**How to complete this task**
For each line in the data that includes "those", make a copy.

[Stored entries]
# # # #
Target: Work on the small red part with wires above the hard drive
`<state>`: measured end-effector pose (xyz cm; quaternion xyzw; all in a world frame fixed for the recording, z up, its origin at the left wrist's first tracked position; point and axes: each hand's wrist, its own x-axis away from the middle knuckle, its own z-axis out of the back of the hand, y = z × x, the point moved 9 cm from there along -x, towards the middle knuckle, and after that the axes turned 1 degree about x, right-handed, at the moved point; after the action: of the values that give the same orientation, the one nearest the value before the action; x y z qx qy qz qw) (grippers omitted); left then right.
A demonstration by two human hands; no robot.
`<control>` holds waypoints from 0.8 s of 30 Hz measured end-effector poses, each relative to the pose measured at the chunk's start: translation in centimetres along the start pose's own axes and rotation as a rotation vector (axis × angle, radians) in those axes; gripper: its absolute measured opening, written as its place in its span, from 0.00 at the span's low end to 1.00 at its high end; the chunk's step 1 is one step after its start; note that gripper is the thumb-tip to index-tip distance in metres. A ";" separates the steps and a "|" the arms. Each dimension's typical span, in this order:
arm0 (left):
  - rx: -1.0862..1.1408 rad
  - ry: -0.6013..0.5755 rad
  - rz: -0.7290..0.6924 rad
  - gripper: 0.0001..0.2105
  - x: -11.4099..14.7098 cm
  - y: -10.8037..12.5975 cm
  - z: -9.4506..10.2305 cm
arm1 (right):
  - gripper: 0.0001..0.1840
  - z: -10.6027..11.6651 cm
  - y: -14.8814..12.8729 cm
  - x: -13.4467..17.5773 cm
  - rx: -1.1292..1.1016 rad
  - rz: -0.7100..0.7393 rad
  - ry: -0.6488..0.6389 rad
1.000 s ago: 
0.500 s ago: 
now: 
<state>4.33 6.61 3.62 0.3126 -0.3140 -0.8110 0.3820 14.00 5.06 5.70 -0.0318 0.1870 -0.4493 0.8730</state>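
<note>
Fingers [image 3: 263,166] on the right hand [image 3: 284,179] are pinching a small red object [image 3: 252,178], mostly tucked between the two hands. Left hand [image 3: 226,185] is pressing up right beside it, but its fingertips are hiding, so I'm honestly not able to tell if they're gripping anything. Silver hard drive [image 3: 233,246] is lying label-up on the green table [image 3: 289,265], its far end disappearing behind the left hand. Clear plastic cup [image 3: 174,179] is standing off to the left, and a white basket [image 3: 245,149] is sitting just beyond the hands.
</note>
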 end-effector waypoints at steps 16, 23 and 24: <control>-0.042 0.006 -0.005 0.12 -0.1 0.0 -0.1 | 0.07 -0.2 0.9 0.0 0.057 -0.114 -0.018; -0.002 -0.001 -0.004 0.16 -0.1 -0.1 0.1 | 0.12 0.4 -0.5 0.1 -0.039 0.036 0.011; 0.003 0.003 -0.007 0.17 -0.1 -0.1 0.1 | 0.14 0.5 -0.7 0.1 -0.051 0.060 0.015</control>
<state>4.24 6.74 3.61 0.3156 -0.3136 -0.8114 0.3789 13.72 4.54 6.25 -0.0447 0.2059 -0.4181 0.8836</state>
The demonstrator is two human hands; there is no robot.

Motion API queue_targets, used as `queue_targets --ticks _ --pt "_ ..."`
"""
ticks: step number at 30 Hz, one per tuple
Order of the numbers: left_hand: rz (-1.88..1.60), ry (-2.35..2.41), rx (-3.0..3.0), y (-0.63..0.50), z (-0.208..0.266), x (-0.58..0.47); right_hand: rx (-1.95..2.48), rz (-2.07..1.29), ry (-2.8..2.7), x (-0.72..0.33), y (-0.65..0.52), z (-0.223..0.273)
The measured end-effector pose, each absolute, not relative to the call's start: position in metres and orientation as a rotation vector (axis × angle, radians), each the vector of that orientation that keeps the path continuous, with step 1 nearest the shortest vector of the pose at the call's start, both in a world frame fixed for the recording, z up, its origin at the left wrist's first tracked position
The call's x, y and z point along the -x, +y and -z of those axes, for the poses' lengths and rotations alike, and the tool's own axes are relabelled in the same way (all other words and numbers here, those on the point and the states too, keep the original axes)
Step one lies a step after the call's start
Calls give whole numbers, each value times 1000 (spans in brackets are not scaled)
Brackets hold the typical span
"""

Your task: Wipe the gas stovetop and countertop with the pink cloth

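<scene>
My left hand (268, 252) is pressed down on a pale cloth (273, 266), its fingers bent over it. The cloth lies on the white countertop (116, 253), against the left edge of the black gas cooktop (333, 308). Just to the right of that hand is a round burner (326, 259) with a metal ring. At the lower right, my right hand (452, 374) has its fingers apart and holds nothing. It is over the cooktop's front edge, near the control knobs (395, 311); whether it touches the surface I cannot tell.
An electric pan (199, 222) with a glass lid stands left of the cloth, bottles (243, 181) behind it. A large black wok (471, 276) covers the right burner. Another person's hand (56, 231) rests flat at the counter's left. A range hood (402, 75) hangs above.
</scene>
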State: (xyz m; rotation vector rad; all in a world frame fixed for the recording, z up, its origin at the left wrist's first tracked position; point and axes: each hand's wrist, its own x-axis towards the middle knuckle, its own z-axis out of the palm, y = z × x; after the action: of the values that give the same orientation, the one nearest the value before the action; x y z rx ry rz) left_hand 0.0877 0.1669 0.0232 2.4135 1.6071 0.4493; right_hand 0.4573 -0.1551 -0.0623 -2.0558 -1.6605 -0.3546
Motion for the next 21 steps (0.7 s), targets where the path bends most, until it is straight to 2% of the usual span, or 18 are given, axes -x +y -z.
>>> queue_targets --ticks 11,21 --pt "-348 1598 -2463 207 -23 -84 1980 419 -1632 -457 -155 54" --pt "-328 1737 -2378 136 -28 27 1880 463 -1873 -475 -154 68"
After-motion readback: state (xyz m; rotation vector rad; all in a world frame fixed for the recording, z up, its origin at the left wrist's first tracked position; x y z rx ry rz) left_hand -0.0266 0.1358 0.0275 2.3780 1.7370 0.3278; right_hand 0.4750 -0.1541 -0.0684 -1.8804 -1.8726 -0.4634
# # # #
**Response**
`<control>` holds waypoints from 0.8 s of 30 Hz measured end-effector poses, each relative to the pose measured at the chunk's start: translation in centimetres along the start pose's own axes and rotation as a rotation vector (axis × angle, radians) in those axes; gripper: its absolute measured opening, written as its place in its span, from 0.00 at the span's low end to 1.00 at its high end; the chunk's step 1 is one step after its start; note that gripper is the thumb-tip to index-tip distance in metres. A ";" separates the steps and a "|" the arms. Each dimension's typical span, in this order:
The call's x, y and z point along the -x, +y and -z of those axes, for the poses' lengths and rotations alike, and the tool's own axes are relabelled in the same way (all other words and numbers here, those on the point and the states too, keep the original axes)

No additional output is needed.